The thrust of the article concerns the lack of regulations controlling CAFO emissions as well as the ways that Big Ag squashes all attempts to change the status quo. Consider this: Five thousand pigs produce as much raw sewage as a town of 20,000 people. That statistic alone makes factory farming environmentally problematic and in need of regulatory oversight. But there’s more.

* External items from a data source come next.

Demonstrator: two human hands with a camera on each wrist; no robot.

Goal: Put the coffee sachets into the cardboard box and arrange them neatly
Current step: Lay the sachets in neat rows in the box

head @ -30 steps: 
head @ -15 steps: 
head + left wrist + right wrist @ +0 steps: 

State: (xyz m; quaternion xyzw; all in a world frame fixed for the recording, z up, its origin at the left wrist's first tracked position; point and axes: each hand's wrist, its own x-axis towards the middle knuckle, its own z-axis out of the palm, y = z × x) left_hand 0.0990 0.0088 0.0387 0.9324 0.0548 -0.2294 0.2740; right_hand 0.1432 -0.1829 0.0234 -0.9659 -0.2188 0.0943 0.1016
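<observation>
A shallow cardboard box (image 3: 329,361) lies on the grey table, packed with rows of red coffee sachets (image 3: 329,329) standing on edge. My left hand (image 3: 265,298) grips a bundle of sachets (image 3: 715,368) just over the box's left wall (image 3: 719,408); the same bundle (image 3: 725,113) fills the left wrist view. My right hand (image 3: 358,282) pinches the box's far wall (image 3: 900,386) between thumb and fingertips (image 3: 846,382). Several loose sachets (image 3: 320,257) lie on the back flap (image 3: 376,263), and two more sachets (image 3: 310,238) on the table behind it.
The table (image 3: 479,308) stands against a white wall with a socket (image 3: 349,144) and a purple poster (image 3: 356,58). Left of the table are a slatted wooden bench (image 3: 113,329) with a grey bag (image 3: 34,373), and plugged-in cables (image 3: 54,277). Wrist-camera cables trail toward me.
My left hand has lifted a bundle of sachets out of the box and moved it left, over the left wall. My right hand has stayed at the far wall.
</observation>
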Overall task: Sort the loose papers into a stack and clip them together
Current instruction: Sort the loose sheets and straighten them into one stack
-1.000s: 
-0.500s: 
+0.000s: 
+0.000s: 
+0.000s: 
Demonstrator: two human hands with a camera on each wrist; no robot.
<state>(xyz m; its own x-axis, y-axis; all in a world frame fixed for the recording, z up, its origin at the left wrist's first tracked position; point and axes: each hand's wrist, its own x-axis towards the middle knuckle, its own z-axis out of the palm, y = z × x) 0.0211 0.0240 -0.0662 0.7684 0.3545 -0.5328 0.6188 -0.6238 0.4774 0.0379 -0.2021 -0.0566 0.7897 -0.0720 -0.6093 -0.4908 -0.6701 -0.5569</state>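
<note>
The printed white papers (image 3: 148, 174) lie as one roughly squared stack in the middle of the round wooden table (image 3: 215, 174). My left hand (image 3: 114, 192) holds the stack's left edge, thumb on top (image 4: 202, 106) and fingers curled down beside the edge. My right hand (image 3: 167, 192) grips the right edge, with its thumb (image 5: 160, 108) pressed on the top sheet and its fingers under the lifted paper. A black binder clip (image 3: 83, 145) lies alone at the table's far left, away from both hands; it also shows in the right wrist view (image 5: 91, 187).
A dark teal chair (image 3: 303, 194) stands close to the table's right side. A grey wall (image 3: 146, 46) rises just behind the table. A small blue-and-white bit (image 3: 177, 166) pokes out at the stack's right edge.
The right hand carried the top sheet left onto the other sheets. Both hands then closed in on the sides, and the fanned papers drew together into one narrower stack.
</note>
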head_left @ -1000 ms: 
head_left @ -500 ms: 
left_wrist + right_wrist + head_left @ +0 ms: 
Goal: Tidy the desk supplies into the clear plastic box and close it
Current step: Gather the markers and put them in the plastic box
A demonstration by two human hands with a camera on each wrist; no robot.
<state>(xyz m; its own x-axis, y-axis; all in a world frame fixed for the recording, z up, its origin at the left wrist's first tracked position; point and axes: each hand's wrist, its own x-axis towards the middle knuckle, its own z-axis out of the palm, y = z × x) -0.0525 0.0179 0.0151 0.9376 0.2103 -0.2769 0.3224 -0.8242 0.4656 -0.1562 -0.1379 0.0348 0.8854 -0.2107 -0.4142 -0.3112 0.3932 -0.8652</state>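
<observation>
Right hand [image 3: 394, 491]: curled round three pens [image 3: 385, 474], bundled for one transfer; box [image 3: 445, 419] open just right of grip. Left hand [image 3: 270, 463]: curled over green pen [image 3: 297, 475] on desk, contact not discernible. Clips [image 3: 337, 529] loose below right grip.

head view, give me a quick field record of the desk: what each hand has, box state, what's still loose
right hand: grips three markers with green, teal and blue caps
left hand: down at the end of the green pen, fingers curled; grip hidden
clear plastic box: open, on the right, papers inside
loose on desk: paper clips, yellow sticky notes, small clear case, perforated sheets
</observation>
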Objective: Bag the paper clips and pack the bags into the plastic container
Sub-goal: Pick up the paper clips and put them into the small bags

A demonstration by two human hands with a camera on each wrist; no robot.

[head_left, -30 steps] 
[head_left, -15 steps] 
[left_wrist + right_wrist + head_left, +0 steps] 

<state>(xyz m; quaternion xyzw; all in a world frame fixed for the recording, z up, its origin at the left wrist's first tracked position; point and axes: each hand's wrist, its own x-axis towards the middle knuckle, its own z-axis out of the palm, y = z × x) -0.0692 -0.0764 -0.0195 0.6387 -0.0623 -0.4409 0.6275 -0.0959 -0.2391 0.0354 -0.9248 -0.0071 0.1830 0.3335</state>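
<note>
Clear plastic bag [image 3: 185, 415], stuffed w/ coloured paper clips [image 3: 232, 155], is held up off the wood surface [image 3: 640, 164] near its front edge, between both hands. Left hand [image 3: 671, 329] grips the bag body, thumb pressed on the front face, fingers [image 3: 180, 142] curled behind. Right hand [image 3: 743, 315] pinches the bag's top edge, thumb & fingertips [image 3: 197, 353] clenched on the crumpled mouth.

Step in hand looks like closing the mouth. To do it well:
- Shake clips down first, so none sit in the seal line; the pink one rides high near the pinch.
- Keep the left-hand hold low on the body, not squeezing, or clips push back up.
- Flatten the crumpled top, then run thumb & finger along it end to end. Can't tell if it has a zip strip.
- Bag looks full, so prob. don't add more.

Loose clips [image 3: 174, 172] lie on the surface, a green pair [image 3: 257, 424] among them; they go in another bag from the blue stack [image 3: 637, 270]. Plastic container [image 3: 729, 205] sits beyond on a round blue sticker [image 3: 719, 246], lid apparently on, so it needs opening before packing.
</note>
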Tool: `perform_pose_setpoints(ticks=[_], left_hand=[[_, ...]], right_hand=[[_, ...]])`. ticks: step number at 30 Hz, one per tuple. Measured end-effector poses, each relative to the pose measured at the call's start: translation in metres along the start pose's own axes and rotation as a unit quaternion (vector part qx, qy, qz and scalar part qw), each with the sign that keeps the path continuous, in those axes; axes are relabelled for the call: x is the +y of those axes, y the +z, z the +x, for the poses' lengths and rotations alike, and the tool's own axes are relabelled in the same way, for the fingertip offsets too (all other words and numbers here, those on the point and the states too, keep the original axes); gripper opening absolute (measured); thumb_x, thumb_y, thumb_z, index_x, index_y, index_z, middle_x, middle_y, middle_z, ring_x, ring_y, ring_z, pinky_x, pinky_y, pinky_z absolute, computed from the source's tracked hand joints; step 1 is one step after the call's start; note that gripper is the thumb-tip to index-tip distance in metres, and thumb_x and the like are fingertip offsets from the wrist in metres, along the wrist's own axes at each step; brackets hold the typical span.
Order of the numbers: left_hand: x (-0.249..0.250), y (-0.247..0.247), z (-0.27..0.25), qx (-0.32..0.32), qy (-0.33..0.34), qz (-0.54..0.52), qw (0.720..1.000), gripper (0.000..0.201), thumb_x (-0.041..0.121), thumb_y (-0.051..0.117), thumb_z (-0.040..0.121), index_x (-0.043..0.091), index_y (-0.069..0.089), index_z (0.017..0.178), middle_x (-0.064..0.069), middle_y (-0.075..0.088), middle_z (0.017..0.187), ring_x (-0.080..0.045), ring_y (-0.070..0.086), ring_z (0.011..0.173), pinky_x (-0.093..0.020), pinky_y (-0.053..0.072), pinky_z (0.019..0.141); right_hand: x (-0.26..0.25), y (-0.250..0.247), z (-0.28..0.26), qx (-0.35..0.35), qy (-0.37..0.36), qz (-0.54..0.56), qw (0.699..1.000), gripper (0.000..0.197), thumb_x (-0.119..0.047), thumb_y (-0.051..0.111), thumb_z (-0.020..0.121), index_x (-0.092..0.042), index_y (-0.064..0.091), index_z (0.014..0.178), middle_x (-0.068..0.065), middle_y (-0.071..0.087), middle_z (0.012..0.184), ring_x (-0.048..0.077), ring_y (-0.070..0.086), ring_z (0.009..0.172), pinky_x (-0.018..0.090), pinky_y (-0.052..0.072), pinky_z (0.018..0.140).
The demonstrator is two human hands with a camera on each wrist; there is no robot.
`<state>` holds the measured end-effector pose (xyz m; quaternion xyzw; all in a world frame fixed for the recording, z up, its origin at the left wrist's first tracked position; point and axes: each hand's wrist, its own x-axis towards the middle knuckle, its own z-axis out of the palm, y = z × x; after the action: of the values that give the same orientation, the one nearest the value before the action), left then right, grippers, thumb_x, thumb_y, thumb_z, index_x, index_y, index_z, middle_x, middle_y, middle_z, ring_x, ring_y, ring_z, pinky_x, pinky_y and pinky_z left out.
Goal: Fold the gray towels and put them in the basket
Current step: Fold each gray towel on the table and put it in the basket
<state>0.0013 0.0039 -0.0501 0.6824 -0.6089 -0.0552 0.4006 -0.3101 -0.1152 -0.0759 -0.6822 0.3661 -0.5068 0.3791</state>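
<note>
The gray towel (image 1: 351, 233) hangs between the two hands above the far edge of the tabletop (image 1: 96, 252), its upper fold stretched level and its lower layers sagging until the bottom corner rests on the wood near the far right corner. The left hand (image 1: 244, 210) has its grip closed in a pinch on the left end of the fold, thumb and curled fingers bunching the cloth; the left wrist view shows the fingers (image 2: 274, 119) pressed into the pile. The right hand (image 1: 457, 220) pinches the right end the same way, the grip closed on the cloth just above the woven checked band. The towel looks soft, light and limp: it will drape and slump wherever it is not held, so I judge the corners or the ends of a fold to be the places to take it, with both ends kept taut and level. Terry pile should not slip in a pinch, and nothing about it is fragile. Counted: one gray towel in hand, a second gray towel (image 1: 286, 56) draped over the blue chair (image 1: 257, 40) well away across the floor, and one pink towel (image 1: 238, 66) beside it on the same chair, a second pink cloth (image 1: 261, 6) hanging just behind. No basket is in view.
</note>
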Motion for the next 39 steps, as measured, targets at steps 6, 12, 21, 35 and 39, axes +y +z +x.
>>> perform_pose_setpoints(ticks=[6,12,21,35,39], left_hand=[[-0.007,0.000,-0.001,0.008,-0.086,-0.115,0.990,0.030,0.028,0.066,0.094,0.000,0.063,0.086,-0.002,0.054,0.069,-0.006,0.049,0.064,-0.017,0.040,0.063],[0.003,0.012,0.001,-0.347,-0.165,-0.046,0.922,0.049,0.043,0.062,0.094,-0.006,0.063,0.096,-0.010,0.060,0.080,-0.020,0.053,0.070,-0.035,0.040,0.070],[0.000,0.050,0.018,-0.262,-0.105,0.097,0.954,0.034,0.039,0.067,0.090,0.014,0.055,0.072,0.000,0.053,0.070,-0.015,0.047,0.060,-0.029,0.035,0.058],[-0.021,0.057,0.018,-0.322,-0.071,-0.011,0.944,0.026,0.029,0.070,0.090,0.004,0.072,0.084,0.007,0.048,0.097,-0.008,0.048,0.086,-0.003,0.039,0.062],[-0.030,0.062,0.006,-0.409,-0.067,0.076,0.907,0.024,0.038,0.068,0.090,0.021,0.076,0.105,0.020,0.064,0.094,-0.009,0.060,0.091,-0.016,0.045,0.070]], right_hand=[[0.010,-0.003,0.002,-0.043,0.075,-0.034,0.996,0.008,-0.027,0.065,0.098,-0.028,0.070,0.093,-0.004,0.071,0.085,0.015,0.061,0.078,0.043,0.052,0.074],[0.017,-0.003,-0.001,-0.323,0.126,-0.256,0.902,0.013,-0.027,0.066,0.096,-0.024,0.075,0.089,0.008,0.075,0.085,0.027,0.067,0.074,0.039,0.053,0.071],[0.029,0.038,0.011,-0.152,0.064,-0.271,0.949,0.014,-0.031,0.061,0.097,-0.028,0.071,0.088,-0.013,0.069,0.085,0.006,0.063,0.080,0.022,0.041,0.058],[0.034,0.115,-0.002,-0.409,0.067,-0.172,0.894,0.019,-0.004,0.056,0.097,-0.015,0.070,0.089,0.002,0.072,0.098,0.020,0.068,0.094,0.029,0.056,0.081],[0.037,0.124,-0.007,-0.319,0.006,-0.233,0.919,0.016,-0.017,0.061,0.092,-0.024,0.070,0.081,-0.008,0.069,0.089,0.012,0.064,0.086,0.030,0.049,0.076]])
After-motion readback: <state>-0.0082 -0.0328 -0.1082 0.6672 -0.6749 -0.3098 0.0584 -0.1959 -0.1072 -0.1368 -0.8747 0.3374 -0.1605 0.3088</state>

Pig waste is more concentrated than human waste and tends to contain both pathogens and antibiotics. Yet, waste from pigs does not go to a sewage treatment facility; it tends to go straight on to the ground, where it eventually makes its way into the groundwater and into the air, causing respiratory problems, antibiotic resistance, and more. Habitat loss and degradation, erosion, water depletion, pollution and salinization, agrochemical contamination, the above-mentioned animal waste and air pollution are also serious and growing CAFO-related problems. And still, industrial agriculture remains virtually unregulated.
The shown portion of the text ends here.